**Exercise description:**
Exact reproduction required: print each line of the material below.

--------------------------------

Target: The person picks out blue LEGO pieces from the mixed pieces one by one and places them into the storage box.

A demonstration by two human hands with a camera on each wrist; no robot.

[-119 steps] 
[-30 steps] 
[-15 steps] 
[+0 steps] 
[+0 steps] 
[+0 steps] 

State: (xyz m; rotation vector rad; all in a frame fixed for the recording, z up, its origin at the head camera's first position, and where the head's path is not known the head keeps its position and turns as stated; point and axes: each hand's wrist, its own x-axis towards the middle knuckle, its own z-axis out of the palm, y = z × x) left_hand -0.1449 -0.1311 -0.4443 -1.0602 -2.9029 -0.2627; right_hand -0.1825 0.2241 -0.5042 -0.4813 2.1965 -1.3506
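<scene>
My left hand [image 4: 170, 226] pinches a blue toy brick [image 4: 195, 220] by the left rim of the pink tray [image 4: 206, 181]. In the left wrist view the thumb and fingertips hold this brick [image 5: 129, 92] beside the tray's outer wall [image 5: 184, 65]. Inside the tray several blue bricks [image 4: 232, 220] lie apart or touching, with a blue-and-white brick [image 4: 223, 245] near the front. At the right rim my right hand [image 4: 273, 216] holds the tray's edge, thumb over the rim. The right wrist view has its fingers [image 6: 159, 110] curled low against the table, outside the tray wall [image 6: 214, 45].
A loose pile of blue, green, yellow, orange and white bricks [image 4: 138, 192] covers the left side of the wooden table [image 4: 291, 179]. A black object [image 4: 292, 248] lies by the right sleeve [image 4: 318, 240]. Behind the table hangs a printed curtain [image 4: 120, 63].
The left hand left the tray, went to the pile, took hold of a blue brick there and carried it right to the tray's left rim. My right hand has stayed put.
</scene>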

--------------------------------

**Problem solution:**
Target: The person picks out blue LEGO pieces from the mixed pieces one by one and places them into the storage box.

A demonstration by two human hands with a camera on each wrist; no robot.

[-119 steps] 
[-30 steps] 
[-15 steps] 
[+0 steps] 
[+0 steps] 
[+0 steps] 

State: (xyz m; rotation vector rad; all in a frame fixed for the recording, z up, its origin at the head camera's first position, and where the head's path is not known the head keeps its position and turns as stated; point and axes: each hand's wrist, its own x-axis towards the middle knuckle, its own z-axis out of the palm, y = z × x) left_hand -0.1449 -0.1311 -0.4443 -1.0602 -2.9029 -0.2627; right_hand -0.1825 0.2241 -0.5042 -0.4813 2.1965 -1.3506
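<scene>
My left hand [image 4: 170, 226] pinches a blue toy brick [image 4: 195, 220] by the left rim of the pink tray [image 4: 206, 181]. In the left wrist view the thumb and fingertips hold this brick [image 5: 129, 92] beside the tray's outer wall [image 5: 184, 65]. Inside the tray several blue bricks [image 4: 232, 220] lie apart or touching, with a blue-and-white brick [image 4: 223, 245] near the front. At the right rim my right hand [image 4: 273, 216] holds the tray's edge, thumb over the rim. The right wrist view has its fingers [image 6: 159, 110] curled low against the table, outside the tray wall [image 6: 214, 45].
A loose pile of blue, green, yellow, orange and white bricks [image 4: 138, 192] covers the left side of the wooden table [image 4: 291, 179]. A black object [image 4: 292, 248] lies by the right sleeve [image 4: 318, 240]. Behind the table hangs a printed curtain [image 4: 120, 63].
The left hand left the tray, went to the pile, took hold of a blue brick there and carried it right to the tray's left rim. My right hand has stayed put.
</scene>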

The reply is now complete.